D3D10.1 brought about a requirement for application control over the subpixel coverage mask required for generating multisamples and various other tweaks required for fast multisample readback into the shader core. Control over the subpixel mask was the biggest barrier to older Nvidia D3D10 hardware supporting D3D10.1, and it's only recently or so that Nvidia has announced chips with the capability (nearly three years since Microsoft ratified the specification).
|Put simply, it's not the biggest consumer ASIC ever in terms of area, but it's certainly the biggest in terms of transistor count, beating the RV870 by nearly a whole RV770. Just think about that for a second.|
Clock rates are currently forecast to be in the "high-end G92 range," so we'll pin that at around 650 MHz for the base clock domain and 1700 MHz for the hot clock (so 850 MHz for the bulk of the SM hardware, including the 64 KiB near pool and the register file).

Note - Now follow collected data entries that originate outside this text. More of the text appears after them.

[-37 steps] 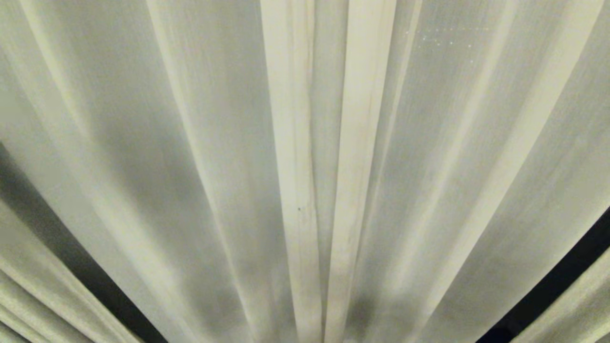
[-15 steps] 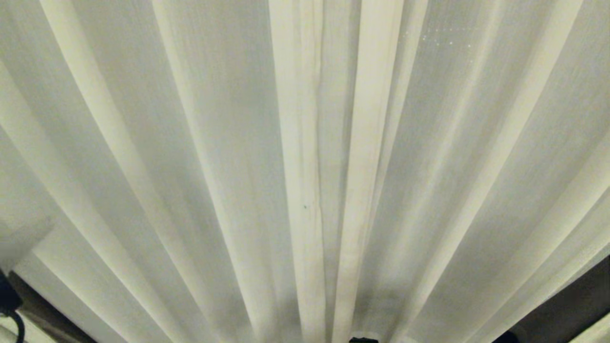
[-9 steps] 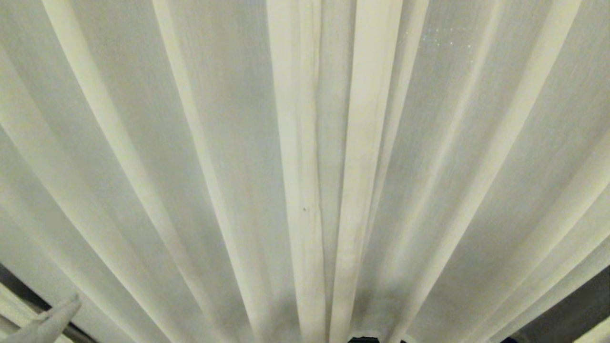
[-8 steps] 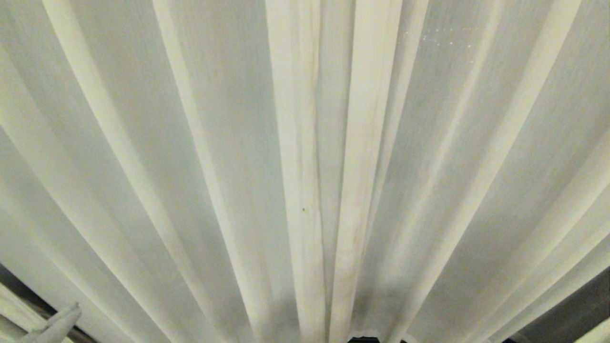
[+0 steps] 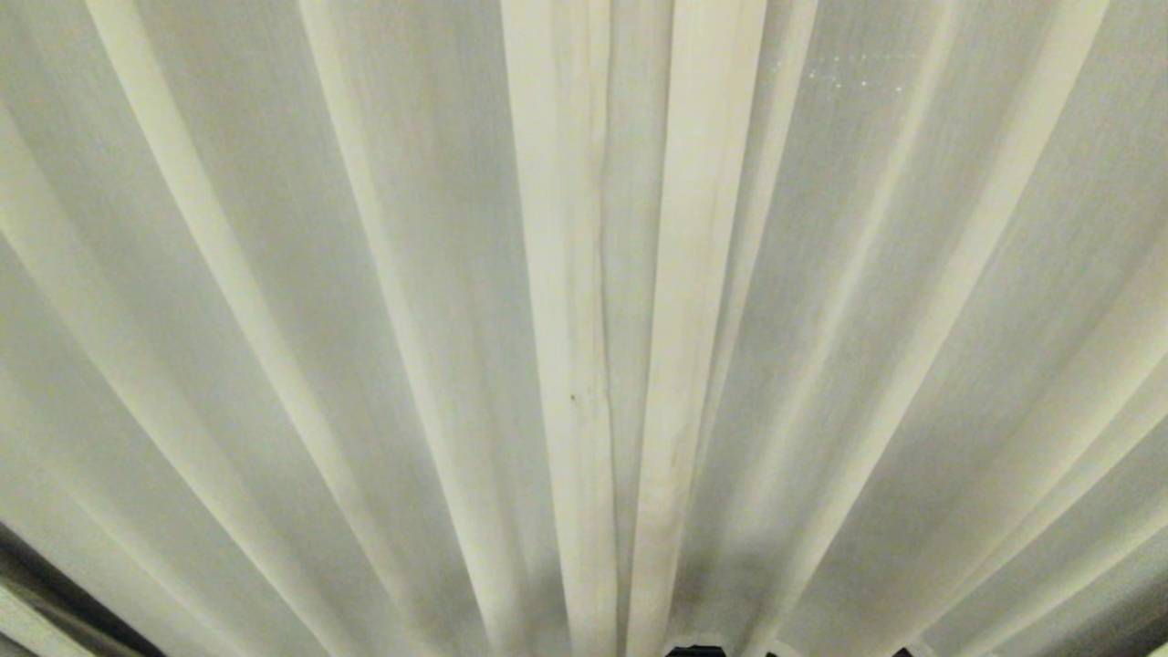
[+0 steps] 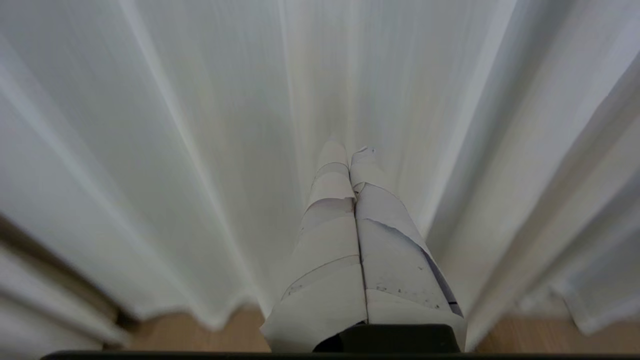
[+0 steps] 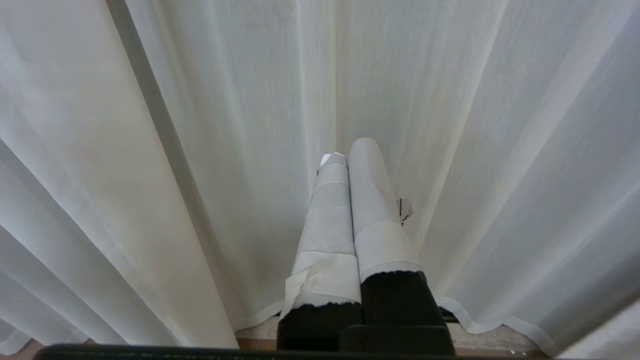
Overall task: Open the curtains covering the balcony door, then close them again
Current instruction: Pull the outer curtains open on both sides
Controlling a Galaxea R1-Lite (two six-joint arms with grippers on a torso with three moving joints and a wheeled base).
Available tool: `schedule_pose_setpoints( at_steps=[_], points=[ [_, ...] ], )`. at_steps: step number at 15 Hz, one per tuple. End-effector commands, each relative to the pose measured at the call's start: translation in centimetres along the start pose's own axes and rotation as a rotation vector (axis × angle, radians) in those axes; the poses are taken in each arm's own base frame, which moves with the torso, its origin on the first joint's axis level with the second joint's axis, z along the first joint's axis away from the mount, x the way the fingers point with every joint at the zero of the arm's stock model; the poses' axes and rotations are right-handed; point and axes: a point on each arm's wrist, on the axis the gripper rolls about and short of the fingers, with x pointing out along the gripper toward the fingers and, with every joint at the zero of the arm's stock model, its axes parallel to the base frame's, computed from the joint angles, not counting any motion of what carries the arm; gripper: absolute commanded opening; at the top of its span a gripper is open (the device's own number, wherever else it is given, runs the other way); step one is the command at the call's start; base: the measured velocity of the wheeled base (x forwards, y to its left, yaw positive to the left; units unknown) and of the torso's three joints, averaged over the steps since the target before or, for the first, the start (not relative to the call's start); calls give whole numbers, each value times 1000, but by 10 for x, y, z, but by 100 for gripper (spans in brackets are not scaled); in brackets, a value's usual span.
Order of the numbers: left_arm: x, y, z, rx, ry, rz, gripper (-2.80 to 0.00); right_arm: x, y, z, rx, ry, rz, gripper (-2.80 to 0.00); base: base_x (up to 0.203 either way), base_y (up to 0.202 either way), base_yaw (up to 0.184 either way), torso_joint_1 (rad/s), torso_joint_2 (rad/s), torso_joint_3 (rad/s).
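Before the robot: the curtains (image 5: 584, 319) are drawn across the whole head view; thin off-white sheer cloth in long pleats is seen, and two denser cream bands run side by side down the middle.
Balcony door: it cannot be seen in any view; it is judged to be behind the curtains, fully covered.
Left end effector (image 6: 350, 155): it is seen only in the left wrist view. Its two tape-wrapped fingers are pressed together with nothing between them. The tips are pointed at the curtains, close to a pleat; whether the cloth is touched cannot be told.
Right end effector (image 7: 347, 152): it is seen only in the right wrist view. Its fingers are also pressed together and nothing is held. It is aimed at the curtains in the same way.
Below the curtains: the hem is seen hanging just above a wooden floor (image 6: 170, 337) in the left wrist view.
Task state: the curtains are judged to be closed, with no cloth gripped by either end effector.
Risk, cloth: a loose edge of tape on the fingers could catch in the thin sheer, and threads could be pulled.
Risk, closing: a gap could be left between the two middle bands, so the balcony door would not be fully covered.
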Motion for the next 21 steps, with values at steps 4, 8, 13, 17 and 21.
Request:
schedule_pose_setpoints(
  at_steps=[4, 8, 13, 17, 21],
  points=[
    [-6, 0, -2, 4, -79, 3, -280, 0, 0, 0, 0, 0, 0, -280, 0, 0, 0, 0, 0, 0],
    [-6, 0, -2, -19, -78, 3, -280, 0, 0, 0, 0, 1, 0, -280, 0, 0, 0, 0, 0, 0],
    [-6, 0, -2, -20, -79, 3, -280, 0, 0, 0, 0, 1, 0, -280, 0, 0, 0, 0, 0, 0],
    [-6, 0, -2, -20, -78, 3, -280, 0, 0, 0, 0, 1, 0, -280, 0, 0, 0, 0, 0, 0],
    [-6, 0, -2, -20, -79, 3, -280, 0, 0, 0, 0, 0, 0, -280, 0, 0, 0, 0, 0, 0]
  ],
)
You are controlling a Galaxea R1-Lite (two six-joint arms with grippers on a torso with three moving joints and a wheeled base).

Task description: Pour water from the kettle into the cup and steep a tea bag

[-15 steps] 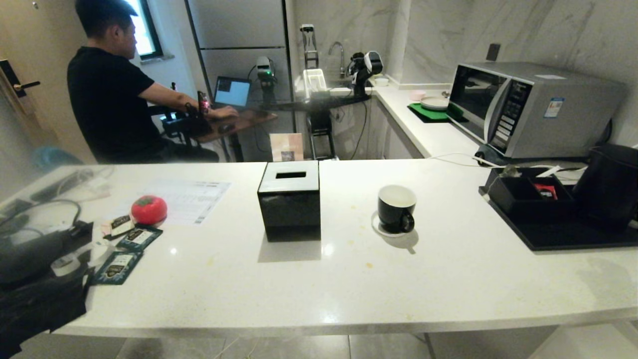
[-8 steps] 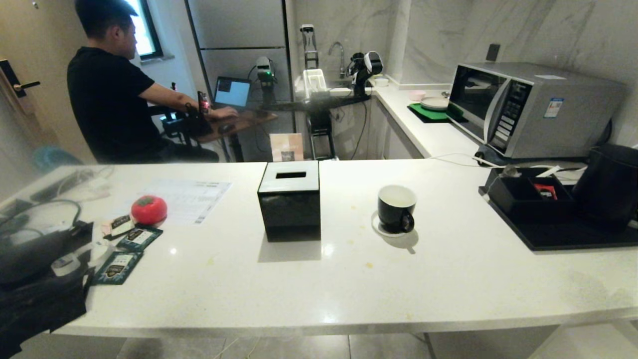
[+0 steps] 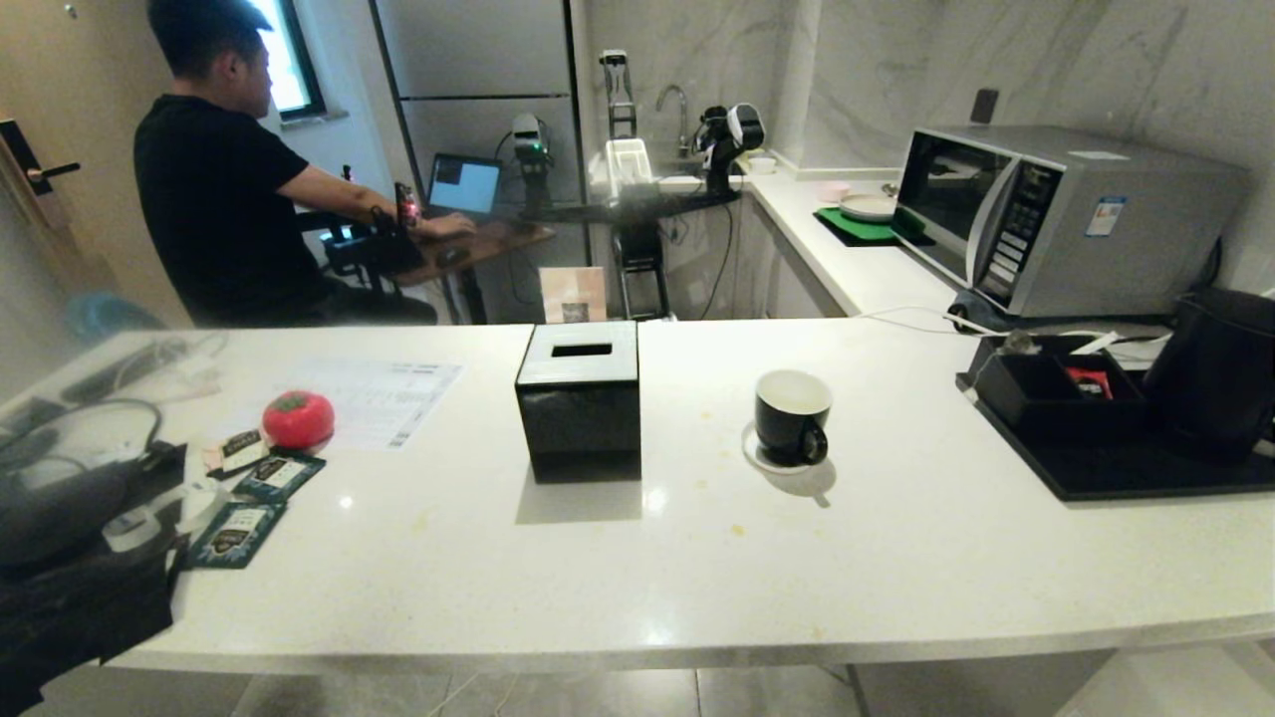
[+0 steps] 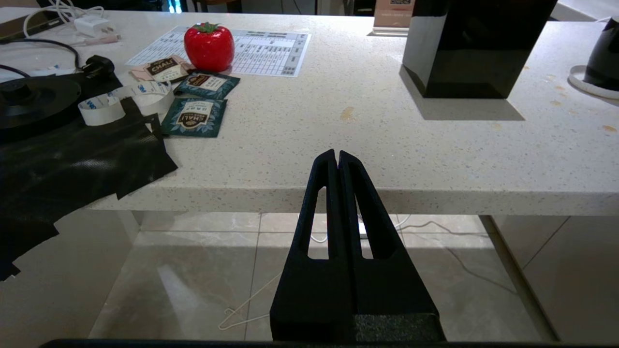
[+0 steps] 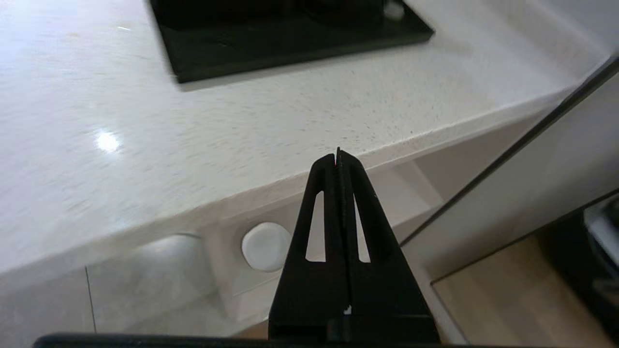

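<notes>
hanging below counter edge — right gripper (image 5: 337,153) closed

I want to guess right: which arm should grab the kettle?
Probably the right. The kettle stands on the black tray at the robot's right, and the right end effector faces that tray.
</notes>
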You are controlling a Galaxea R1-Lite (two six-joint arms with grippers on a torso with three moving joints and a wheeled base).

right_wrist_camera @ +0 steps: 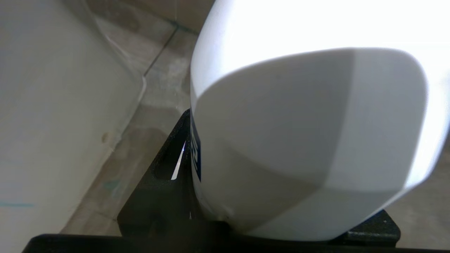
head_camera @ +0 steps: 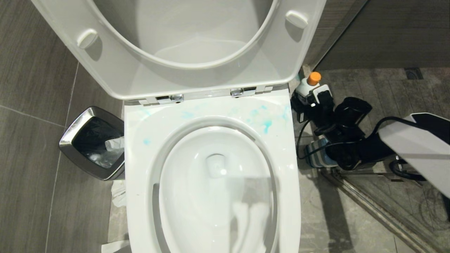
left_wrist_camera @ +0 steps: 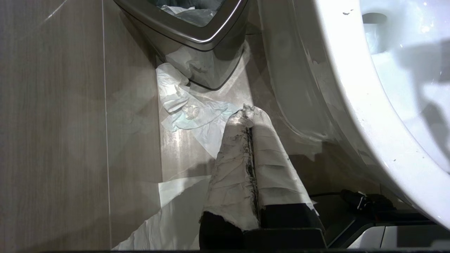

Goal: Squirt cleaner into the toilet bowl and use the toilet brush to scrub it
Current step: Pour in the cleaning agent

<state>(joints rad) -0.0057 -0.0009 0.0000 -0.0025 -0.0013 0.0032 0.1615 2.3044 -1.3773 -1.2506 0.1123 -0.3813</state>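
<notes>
Cleaner [head_camera: 266, 125] streaks the bowl [head_camera: 211, 225] rim only, its bottle [head_camera: 308, 84] pinched by the right gripper [head_camera: 314, 96] on the floor beside; scrubbing remains undone, brush unseen, left gripper [left_wrist_camera: 250, 119] pressed together.

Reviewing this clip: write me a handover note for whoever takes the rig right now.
Right gripper: beside the toilet on the right, closed around the white cleaner bottle with the orange cap; in the right wrist view the bottle sits between the jaws.
Left gripper: shut, empty, parked low by the bin, over tissue on the floor.
Toilet bowl: seat and lid up. Turquoise cleaner splashed on the back rim; none visible inside the bowl.
Toilet brush: not identifiable in any view.
Done: cleaner squirted, at least on the rim.
Left: set the bottle aside, take the brush, scrub the bowl.
</notes>
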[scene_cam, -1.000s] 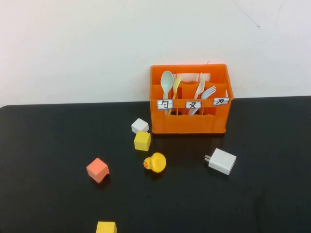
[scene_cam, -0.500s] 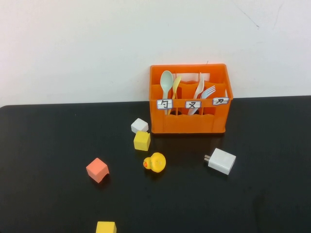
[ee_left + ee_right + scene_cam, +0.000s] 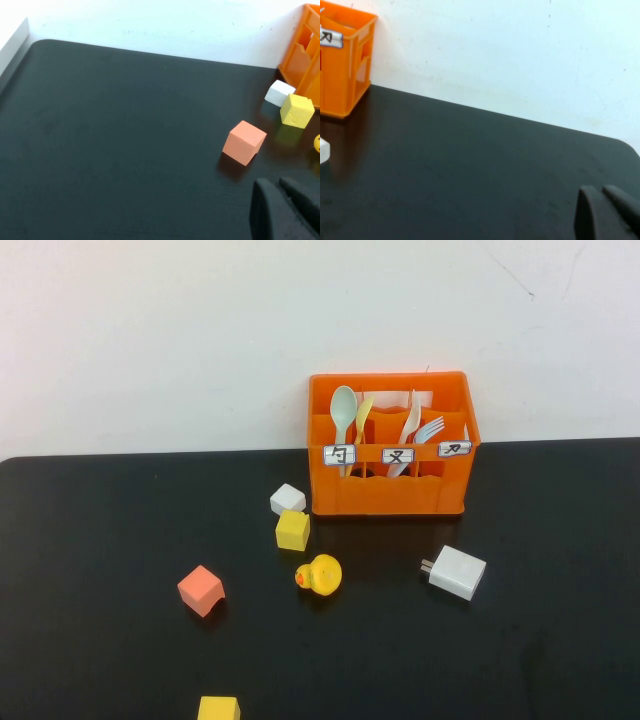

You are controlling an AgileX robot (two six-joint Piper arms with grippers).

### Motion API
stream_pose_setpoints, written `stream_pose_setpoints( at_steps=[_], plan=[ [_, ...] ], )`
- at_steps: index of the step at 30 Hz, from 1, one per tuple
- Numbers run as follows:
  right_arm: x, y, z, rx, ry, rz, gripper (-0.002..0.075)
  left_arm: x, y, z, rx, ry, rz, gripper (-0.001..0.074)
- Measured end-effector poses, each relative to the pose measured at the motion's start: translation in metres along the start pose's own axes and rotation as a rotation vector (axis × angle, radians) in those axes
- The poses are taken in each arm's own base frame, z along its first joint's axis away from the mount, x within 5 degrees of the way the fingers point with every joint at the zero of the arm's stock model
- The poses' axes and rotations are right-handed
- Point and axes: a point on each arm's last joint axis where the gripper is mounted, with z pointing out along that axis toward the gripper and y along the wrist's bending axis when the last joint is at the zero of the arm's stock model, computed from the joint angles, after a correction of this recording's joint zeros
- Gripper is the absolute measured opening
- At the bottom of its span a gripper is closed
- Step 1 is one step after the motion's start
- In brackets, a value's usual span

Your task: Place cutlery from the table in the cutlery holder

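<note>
The orange cutlery holder (image 3: 390, 490) stands at the back of the black table (image 3: 100, 540), against the wall. The mint-green spoon (image 3: 344, 408) stands upright in its left compartment. The light blue fork (image 3: 430, 428) leans inside it near the middle label, next to a cream utensil (image 3: 411, 420). A pale yellow utensil (image 3: 364, 410) stands beside the spoon. No arm shows in the high view. My left gripper (image 3: 276, 186) is shut and empty above the table near a salmon cube (image 3: 244, 142). My right gripper (image 3: 599, 191) is shut and empty over bare table, far from the holder (image 3: 345, 65).
A white cube (image 3: 288, 499) and a yellow cube (image 3: 293, 530) lie left of the holder's front. A yellow rubber duck (image 3: 321, 575), a salmon cube (image 3: 201, 590), a white charger (image 3: 457, 572) and another yellow cube (image 3: 218, 708) at the front edge lie on the table.
</note>
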Motion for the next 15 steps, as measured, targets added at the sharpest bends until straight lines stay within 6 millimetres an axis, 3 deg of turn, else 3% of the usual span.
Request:
stream_pose_setpoints(
  at_steps=[15],
  plan=[
    [0.0097,0.0076,-0.0008,-0.076,0.112,0.100,-0.0002,0.0001,0.0000,0.0000,0.000,0.002,0.000,-0.0001]
  ],
)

At the manufacturing level, GF100 is a three-billion-transistor part manufactured by TSMC on its 40G process node (40-nm average feature size, 300-mm wafer). Nvidia is coy on die size for the time being, with best guesses putting it a touch under 500 mm². Put simply, it's not the biggest consumer ASIC ever in terms of area (that goes to the original 65-nm GT200 at 576 mm²), but it's certainly the biggest in terms of transistor count, beating the RV870 by nearly a whole RV770. Just think about that for a second.
Nvidia and TSMC have clearly been a little shy about pushing GF100 to the reticle limit of the process this time around. Nvidia is balancing the area cost with everything else it needs to consider, mostly financial constraints. The final area is a complex interplay of factors including the process, wafer start costs, margins, expected volume and market size, clock rates, voltage, and many other factors.
Estimating performance is folly at this point, but our suite of binaries to figure out the details is shaping up nicely, and should be more than ready by the time the first GF100-based product ships.